La Procura: “Rubbo rivendicava un suo diritto”
Nel ribadire la richiesta di condanna, il procuratore Giuseppe De Rosa ha sottolineato “un aspetto rimasto ai margini del contraddittorio scritto” tra le parti. In sostanza, si contesta ai due politici “di non aver portato” una delibera “sulla situazione del Rubbo”, che “non stava lì ad aspettare concessioni”, ma “non faceva che rivendicare un suo diritto”. Per il rappresentante dell’accusa, sulla questione “si è deciso di non decidere. Questo è il problema” e l’“aspetto che è venuto a mancare è stato l’interesse patrimoniale dell’amministrazione regionale. E’ venuto del tutto a mancare”.
La ricostruzione della vicenda
La vicenda ha uno sviluppo complesso ed ha inizio nel maggio 2017, quando la Giunta allora guidata da Pierluigi Marquis decreta la salita, sul gradino manageriale più alto della sanità valdostana, di Rubbo, dirigente regionale di primo piano, all’epoca in servizio proprio all’assessorato alla Sanità. La designazione si attira le ire di uno degli altri inseriti nell’elenco degli idonei, che fa ricorso al Tar. La giustizia amministrativa gli dà ragione (in parte) e, nel febbraio 2018, annulla la nomina.
Capitolato Rubbo, per effetto della sentenza, le redini dell’azienda sanitaria passano prima al direttore pro-tempore Pierluigi Nebiolo e in seguito al commissario straordinario Angelo Pescarmona.
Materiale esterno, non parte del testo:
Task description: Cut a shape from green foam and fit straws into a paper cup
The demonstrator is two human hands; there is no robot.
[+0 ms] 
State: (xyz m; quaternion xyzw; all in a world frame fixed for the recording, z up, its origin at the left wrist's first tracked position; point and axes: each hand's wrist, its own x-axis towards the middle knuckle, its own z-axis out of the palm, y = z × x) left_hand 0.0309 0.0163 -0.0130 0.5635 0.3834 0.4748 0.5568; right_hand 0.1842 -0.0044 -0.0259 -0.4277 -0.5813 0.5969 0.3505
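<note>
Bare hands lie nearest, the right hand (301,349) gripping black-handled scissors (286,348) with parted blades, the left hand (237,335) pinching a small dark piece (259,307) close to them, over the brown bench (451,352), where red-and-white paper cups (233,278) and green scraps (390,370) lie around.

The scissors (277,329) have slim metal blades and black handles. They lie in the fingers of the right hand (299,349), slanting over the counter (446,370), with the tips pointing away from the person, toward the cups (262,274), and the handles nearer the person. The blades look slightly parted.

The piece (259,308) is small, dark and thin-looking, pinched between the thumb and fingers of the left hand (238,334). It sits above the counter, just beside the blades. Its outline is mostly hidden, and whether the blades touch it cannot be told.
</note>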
Piazza Deffeyes però è perplessa su ciò che ha letto nella sentenza del Tribunale amministrativo e, nell’aprile 2018, la impugna dinanzi al Consiglio di Stato. Vedrà riconosciute le sue ragioni nel gennaio 2019 (per quanto con una pronuncia sul “rito” e non nel merito), ma la decisione complica il rebus con cui la Giunta regionale si trova a fare i conti (nel mentre, tra ribaltoni e controribaltoni, si è insediato il governo Fosson).
Mutano le procedure di nomina
Rubbo, intanto, è diventato Capo del personale della Regione. La revoca della sua nomina all’Usl è annullata e ciò significa che avrebbe diritto ad occupare il posto di direttore generale dell’azienda sanitaria dal quale era stato spinto via dal primo ricorso. Nel tempo, però, le procedure di nomina sono mutate (da un elenco di candidati idonei formato su base regionale si è passati ad uno nazionale) e, sulla base della nuova normativa, per l’esecutivo Rubbo non è più un’opzione, giacché non possiede più i requisiti per rivestire quell’incarico.
La Giunta regionale, tuttavia, non assume determinazioni in merito (sono mesi di convulsioni politiche) e il tempo passa. Vista l’inazione nei suoi confronti è lo stesso dirigente a rivolgersi al Consiglio di Stato, chiedendo l’esecuzione della sentenza che lo riguarda. Il verdetto arriva nel giugno 2020: Rubbo doveva essere reintegrato all’Usl, ma vista la sopravvenuta conclusione del mandato triennale cui era stato nominato, ha diritto ad un risarcimento economico.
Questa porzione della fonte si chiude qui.